The calcine will then be dissolved in HCl, and the solution and residues assayed; this will provide a prima facie raw recovery of aluminium, as the residue will be discarded and the aluminium will remain in the pregnant leach solution (PLS) as aluminium hexachlorohydrate (ACH), which is the intermediate aluminium salt that can be serially purified. Ideally, recoveries of 92-95% would occur, depending on how much aluminium is held within more refractory phases such as illite, montmorillonite, or remnant feldspars that don't dissolve in acid.
The PLS is then gas sparged with HCl to precipiate the ACH;, and the remaining solution discarded. The precipiate is then washed and dried and assayed; the ideal situation will see sodium, iron, magnesium levels reduced (titanium would rarely make it into the PLS in appreciable amounts). The precipitate is then dissolved again in dilute hydrochloric acid.
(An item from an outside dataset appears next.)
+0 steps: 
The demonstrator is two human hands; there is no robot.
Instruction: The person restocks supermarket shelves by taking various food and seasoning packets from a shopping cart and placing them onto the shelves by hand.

This process is repeated as many times as it takes to drive the sodium down to <100ppm, delivering 99.999% HPA, ideally. This could be 3 to 5 stages of serial purification. IMO might use some proprietary tricks such as ion exchange resins, or doping the solution with ions to force sodium out of solution, but generally the serial purification steps would be sufficient to achieve the 99.999% level.
Rule of thumb, you want 99.999% in the final intermediate salt before you calcine, because half or more of the ACH molecule is water and chlorine, which are removed during the final calcination (and recovered into circuit as hydrochloric acid vapors in a commercial setting). This means that impurities within the intermediate product are concentrated during the calcination phase, so you need to start with better than 4N intermediate precipitate to get to a 4N HPA aluminium oxide product.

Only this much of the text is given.